Lack of female agency is a long-standing trope in dating sims, and DDLC leans on it heavily at the beginning of the game. As soon as you arrive at the Literature Club, it’s clear that the girls are automatically yours for the choosing. But instead of actively trying to steer my character toward anyone, romantically, I hoped that they would all just date each other.

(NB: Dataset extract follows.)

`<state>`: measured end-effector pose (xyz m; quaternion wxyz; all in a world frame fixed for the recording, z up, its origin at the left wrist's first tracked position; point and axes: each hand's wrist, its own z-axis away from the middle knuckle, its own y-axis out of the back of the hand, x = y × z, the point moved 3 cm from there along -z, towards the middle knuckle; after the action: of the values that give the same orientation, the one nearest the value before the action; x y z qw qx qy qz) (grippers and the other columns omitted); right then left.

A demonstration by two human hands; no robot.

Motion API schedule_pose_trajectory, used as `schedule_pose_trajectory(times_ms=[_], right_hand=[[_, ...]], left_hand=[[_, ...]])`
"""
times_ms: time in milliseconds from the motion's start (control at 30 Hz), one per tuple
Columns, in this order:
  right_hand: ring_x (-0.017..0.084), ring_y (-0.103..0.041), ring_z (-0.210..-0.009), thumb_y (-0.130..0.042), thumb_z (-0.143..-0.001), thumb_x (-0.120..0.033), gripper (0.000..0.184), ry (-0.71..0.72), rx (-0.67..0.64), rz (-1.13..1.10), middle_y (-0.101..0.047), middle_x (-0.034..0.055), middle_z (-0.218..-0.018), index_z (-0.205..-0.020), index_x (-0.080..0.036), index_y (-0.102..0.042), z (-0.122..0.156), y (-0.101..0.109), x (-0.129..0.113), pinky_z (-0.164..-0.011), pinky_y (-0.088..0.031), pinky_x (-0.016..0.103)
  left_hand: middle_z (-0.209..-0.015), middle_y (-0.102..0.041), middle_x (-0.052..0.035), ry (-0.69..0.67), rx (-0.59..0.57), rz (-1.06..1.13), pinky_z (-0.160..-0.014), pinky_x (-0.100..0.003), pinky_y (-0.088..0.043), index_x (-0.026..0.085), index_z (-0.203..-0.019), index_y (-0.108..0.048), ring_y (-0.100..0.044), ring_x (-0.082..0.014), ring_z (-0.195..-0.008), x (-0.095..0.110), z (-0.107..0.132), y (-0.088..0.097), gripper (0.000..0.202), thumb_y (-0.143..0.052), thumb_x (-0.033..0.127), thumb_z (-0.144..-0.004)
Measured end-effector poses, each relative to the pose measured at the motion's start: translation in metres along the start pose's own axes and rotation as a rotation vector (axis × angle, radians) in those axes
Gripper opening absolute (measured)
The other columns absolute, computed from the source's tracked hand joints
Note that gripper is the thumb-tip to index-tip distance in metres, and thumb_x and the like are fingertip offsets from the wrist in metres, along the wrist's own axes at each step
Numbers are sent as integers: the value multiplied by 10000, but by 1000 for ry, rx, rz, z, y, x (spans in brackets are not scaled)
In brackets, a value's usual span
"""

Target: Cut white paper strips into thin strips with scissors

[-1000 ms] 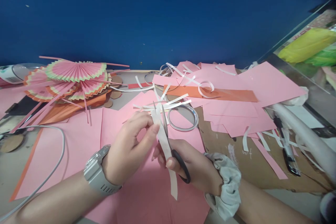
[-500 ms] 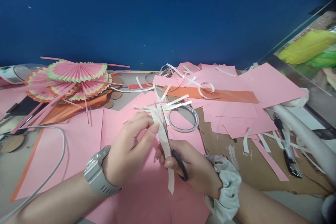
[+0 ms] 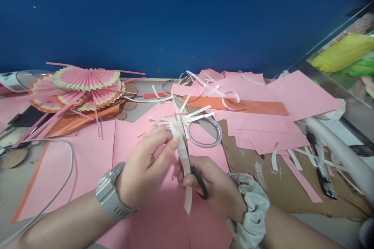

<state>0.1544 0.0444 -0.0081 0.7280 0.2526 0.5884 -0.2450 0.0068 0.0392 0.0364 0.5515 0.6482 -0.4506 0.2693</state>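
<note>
My left hand (image 3: 153, 163) pinches the upper end of a white strip (image 3: 183, 155) between thumb and fingers. The strip looks like paper or tape and hangs down past my right hand (image 3: 207, 179). That hand is closed around the black handles of a pair of scissors (image 3: 200, 183), whose blades point away from me along the strip's right edge. Whether the blades are cutting into it I cannot tell. Just beyond the blades lie cut white strips (image 3: 198, 112) and a roll of tape (image 3: 219, 132). Pink paper (image 3: 163, 221) is spread beneath both hands.
Pleated pink paper fans (image 3: 87, 79) stand at the back left. A grey cable (image 3: 71, 159) curves along the left side. Pink sheets (image 3: 260, 124) and an orange strip (image 3: 263, 107) lie on cardboard (image 3: 280, 186) at the right, with a pen (image 3: 324, 179). A blue wall (image 3: 187, 19) rises behind.
The lower end of the white strip has swung slightly left. The scissors have tilted a little, with their blades looking closer together. Both hands keep nearly the same place.
</note>
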Motion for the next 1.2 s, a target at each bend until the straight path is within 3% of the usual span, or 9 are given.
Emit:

Yes, I would like more of this please.

Early on, the main game mechanics are simple; even for a visual novel, DDLC is on the light end of the interactivity spectrum. The only choices you can make are which words to include in the poems you write for the Literature Club and which girl you want to share them with first. The rest of the first act establishes the characters, as well as including a whole heap of foreshadowing and a vague sense that things are not quite right.
Because I knew a bit about the game’s plot before I started playing, I found myself impatiently waiting for the shift from romance into horror. I expected the twist — Sayori’s suicide — to happen suddenly (like a jump scare), but instead the game establishes her depression early. By the time you’re about to find her body, you can guess exactly what’s happened. Your character blames himself and his choices, but Sayori’s suicide is inevitable.

GET IT?? It *is* a game.

Sayori’s death is the turning point for DDLC, and now shit really starts to get weird. After ostensibly ending quite abruptly, the game reloads the main option screen — but this time some of the content is corrupted.

The second playthrough begins as though Sayori never existed, though the game glitches in the places she is supposed to be directly referenced. In this universe, you join the Literature Club because of Monika, the club’s president, instead of Sayori. The game gets increasingly unsettling as the other two remaining girls in the club, Yuri and Natsuki, viciously vie for your affection.

Nightmare material

In this playthrough, Monika’s interference becomes more and more obvious: she breaks the fourth wall, she seems to be controlling the actions and memories of the other girls, she limits your choices in the game so you can pick “Just Monika.” Things come to a head when another of the girls, this time Yuri, kills herself violently, and you are left alone with her body for a whole weekend.

Monika apologizes for the game’s broken script, deletes Yuri and Natsuki’s character files, and takes you away to an empty room. Monika’s known it’s a game the whole time, you see, and all she wanted to do was make you fall in love with her. And it’s such a disappointing reveal! The game acknowledges the lack of female agency in the genre, but makes no actual attempt to subvert the trope.

A little on the nose there, Monika.

Instead, the game turns Monika — arguably the only girl with any agency at all — into another trope altogether: “the obsessed stalker.” She traps you in the empty room, tells you she loves you, and forces you to choose yes when she asks you out. At this point, the game introduces a novel mechanic: you have to actually find and delete Monika’s character file in order to get out of the room.


The game starts over again, this time without Monika, and it seems like everything will be fine. Before long, however, it’s revealed that Sayori, the new club president, is aware of everything that happened in the previous playthroughs. She goes full-Monika-crazy and tries to take you away to the empty room again, but actual Monika somehow intervenes. She realizes now that nothing good can come from the Literature Club, and deletes everything, ending the game for real.

As a horror game, DDLC definitely succeeds in delivering scares — a mix of a few startling moments, graphic images that are hard to forget, and a general and persisting sense of creepiness and despair. And the game is clever, sure, but ultimately I was left disappointed. Rather than simply acknowledging the ridiculous trope of no female agency in dating sims and attempting to explain it away from a meta perspective, I wish the game had instead just given the girls more agency. For an experience that was clearly designed to flip expectations, DDLC missed a huge opportunity and fell flat for me.